Veracode , a global leader in application risk management, announced its latest platform innovations designed to help organizations identify, prioritize and reduce security debt across their growing attack surface. Two new capabilities in Longbow powered by Veracode, Universal Connector and Application Security Heatmap, enable organizations to quickly connect findings from any source and correlate them with the applications at greatest risk. Together, Universal Connector and Application Security Heatmap provide a clear, actionable view of assets and their issues, enabling prioritization of remediation efforts based on quantifiable risk.
“ A growing security debt, an expanding attack surface made more vulnerable by generative AI, and an overwhelming volume of security alerts are making it increasingly difficult for organizations to know which application risks to prioritize,” said Chris Eng, Chief Research Officer at Veracode . “ In fact, our State of Software Security research shows that many organizations are focusing more on fixing low-severity flaws than critical vulnerabilities. Security leaders need technology that allows them to effectively discover and manage application risk, then reduce it by focusing on the most important issues across the entire attack surface.”

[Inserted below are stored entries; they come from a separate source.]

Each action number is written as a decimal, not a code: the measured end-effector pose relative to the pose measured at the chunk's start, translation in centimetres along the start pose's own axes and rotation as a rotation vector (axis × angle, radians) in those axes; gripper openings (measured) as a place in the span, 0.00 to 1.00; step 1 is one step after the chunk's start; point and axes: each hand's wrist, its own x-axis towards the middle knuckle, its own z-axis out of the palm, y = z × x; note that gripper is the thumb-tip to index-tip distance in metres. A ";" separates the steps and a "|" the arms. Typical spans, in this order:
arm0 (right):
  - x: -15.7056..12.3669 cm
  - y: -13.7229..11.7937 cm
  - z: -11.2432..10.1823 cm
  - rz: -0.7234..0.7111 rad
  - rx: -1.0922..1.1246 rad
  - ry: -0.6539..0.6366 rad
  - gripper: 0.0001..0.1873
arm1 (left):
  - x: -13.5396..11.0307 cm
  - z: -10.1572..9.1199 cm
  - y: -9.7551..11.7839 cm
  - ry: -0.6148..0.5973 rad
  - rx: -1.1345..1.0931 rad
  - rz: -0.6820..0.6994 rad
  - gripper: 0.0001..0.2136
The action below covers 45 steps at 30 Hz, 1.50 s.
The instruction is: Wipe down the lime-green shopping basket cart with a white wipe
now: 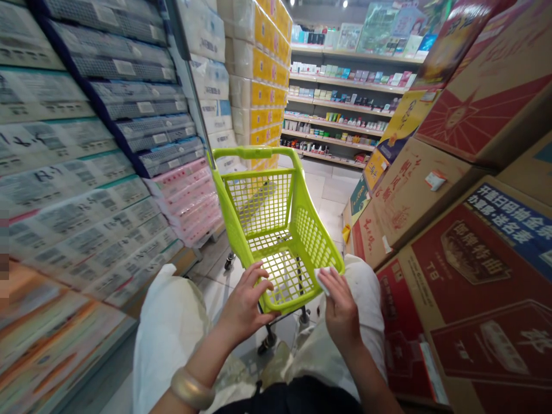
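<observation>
A lime-green shopping cart (321, 238) with a lattice basket stands between my knees, its handle bar at the far end. Nothing lies in the basket. My left hand (246, 299) grips the near left corner of the rim, fingers curled over the edge and thumb below it. At the near right corner, my right hand (341, 305) presses a small white cloth or tissue (321, 280) against the rim. Its fingertips rest on top of the white piece, which is partly hidden beneath them. A grey pole (196, 95) rises from the cart's far left side.
Stacked cardboard cartons (470, 253) line the right side closely. On the left are piles of wrapped paper packs (81, 190) and pink packages (190, 192). Yellow-fronted packs (263, 92) stand farther back. Shelves of small goods (345, 100) close off the aisle's far end, beyond the tiled floor (317, 187).
</observation>
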 end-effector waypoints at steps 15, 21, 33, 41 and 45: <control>-0.4 -0.9 0.4 -0.049 0.053 -0.059 0.28 | -0.2 0.3 -0.2 -0.004 -0.006 -0.022 0.20; -0.8 0.2 0.2 0.063 0.018 0.022 0.25 | -0.1 0.1 0.4 -0.019 -0.012 -0.053 0.21; -0.4 1.1 0.0 0.049 0.000 0.048 0.24 | -0.1 0.0 0.0 -0.023 -0.007 -0.045 0.21; -1.2 -3.2 1.4 -0.166 0.099 -0.172 0.29 | 0.1 -0.5 -0.6 -0.035 -0.024 -0.045 0.19; -0.3 -0.1 0.6 -0.025 0.048 -0.009 0.26 | 0.5 -1.4 -1.4 -0.051 -0.044 -0.048 0.18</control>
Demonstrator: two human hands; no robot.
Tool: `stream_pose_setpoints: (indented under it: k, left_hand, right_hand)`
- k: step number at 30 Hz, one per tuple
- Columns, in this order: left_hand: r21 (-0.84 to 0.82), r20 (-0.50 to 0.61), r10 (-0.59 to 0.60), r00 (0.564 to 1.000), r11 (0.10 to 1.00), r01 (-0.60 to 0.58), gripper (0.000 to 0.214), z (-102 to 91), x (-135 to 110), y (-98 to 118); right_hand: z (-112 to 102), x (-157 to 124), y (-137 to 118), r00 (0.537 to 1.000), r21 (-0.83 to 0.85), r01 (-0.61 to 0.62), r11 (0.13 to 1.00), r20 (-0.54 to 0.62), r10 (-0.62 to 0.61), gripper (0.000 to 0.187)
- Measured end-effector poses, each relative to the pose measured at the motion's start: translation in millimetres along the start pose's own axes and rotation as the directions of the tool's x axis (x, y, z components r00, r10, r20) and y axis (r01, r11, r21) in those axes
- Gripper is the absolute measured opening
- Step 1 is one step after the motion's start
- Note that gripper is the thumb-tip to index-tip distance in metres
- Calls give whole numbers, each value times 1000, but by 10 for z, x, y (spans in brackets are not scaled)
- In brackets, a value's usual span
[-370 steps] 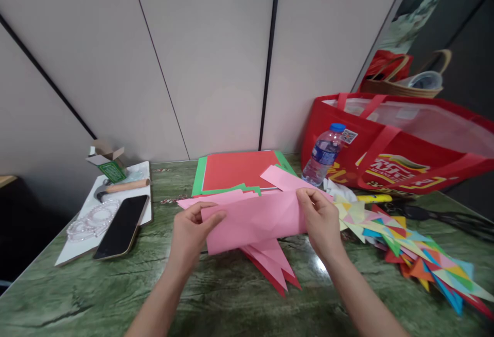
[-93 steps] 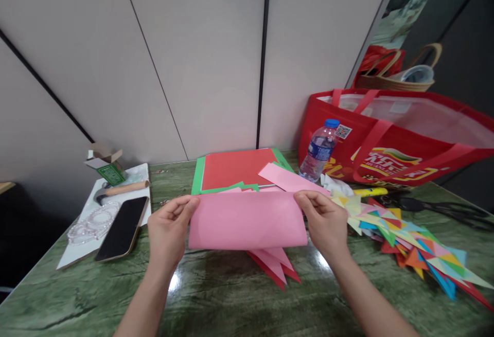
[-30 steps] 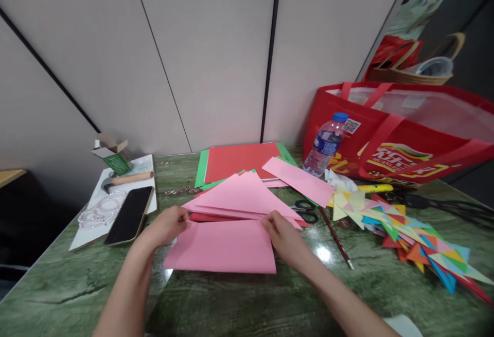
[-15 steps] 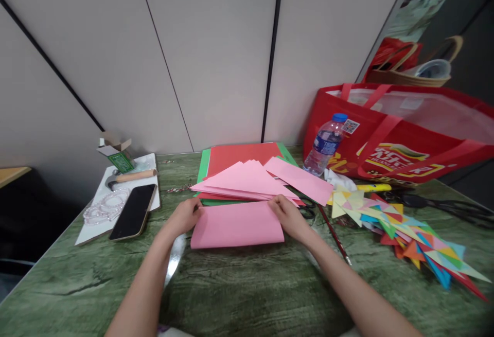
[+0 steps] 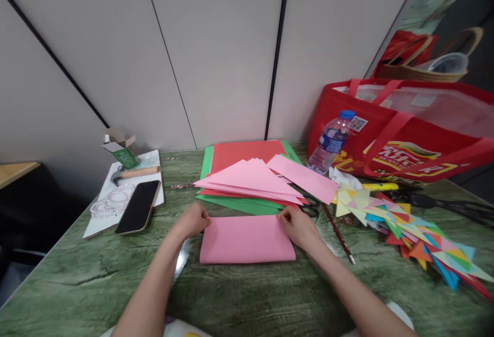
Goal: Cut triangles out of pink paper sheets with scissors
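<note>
A sheet of pink paper (image 5: 247, 239), doubled over with its rounded bend toward me, lies between my hands. My left hand (image 5: 193, 220) pinches its far left corner, and my right hand (image 5: 299, 227) pinches the far right corner. Just beyond it, a fanned stack of pink paper triangles (image 5: 250, 180) rests on red paper (image 5: 247, 152) and green paper (image 5: 241, 203). One pink strip (image 5: 304, 177) slants off to the right of the triangles. Black scissors (image 5: 311, 208) lie partly hidden under the papers.
A pencil (image 5: 339, 234), folded colourful paper pieces (image 5: 417, 229), a water bottle (image 5: 330, 144) and a red bag (image 5: 409, 126) stand to the right. On the left, a white board (image 5: 98, 224) carries a hammer (image 5: 135, 173), beads (image 5: 113, 202) and a small box (image 5: 122, 152); a phone (image 5: 139, 207) overlaps it.
Both hands have drawn the folded pink paper nearer to me, away from the stack, so more green paper shows behind it. The view has shifted slightly left.
</note>
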State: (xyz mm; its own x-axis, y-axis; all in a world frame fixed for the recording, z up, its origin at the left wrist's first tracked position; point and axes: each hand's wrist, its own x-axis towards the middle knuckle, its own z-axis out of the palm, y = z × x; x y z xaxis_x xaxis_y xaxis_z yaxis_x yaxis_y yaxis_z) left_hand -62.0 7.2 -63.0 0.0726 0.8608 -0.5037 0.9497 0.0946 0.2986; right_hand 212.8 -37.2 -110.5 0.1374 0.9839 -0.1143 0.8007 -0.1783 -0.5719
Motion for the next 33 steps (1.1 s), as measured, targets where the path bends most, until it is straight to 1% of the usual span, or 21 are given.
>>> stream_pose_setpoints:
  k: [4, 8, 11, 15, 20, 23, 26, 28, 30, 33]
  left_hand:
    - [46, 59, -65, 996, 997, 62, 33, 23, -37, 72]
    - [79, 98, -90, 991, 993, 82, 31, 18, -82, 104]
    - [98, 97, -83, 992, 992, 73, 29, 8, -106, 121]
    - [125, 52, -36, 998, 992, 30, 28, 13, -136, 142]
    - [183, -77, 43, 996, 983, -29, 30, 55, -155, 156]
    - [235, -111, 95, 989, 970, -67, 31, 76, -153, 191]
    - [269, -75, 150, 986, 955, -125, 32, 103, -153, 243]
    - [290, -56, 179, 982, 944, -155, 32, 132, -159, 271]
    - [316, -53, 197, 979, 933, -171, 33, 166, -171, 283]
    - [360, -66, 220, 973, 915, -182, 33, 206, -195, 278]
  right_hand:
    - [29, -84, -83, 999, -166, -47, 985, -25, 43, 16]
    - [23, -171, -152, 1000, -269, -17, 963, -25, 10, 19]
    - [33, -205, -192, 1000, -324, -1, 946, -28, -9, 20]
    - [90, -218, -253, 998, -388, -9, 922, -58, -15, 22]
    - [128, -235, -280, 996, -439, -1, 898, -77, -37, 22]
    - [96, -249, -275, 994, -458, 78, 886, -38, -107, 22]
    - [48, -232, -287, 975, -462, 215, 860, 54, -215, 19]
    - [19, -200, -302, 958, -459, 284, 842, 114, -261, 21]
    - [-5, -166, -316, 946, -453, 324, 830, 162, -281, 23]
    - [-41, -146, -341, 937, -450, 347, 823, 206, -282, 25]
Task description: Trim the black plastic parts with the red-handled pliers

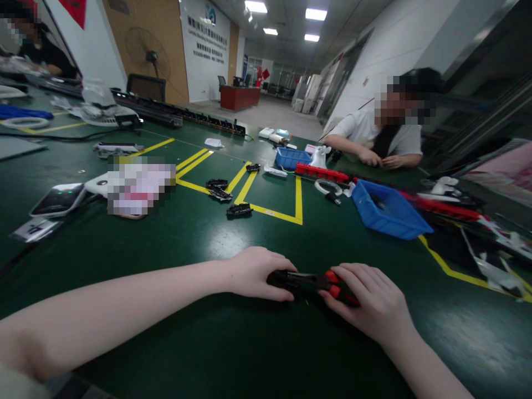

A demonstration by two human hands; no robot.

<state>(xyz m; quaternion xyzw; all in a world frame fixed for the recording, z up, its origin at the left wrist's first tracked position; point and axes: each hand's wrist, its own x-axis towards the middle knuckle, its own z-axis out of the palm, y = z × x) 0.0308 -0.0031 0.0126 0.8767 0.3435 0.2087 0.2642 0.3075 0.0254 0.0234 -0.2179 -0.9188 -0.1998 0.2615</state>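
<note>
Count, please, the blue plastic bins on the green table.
2: the nearer blue bin sits beyond the right hand; the farther blue bin sits toward the back, more left. Others may be hidden.

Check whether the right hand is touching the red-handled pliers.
Touching. The head view shows the right hand closed around the handles of the red-handled pliers, with no gap visible between them.

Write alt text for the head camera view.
A person's left hand holds a small black part at the tip of a red-handled tool, apparently pliers, in the right hand, above a green table. More black parts lie beyond, by yellow tape; farther right are a blue bin and another person.
</note>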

Security Debt Priorities: Critical and Non-Critical
In its State of Software Security 2024 Language Snapshot, Veracode revealed the presence of several “critical” and “non-critical” security debts among applications written in different languages. Critical security debt is defined in this report as a high-severity flaw that remains unfixed for more than one year. If exploited, these vulnerabilities would seriously jeopardize the integrity and availability of organizations.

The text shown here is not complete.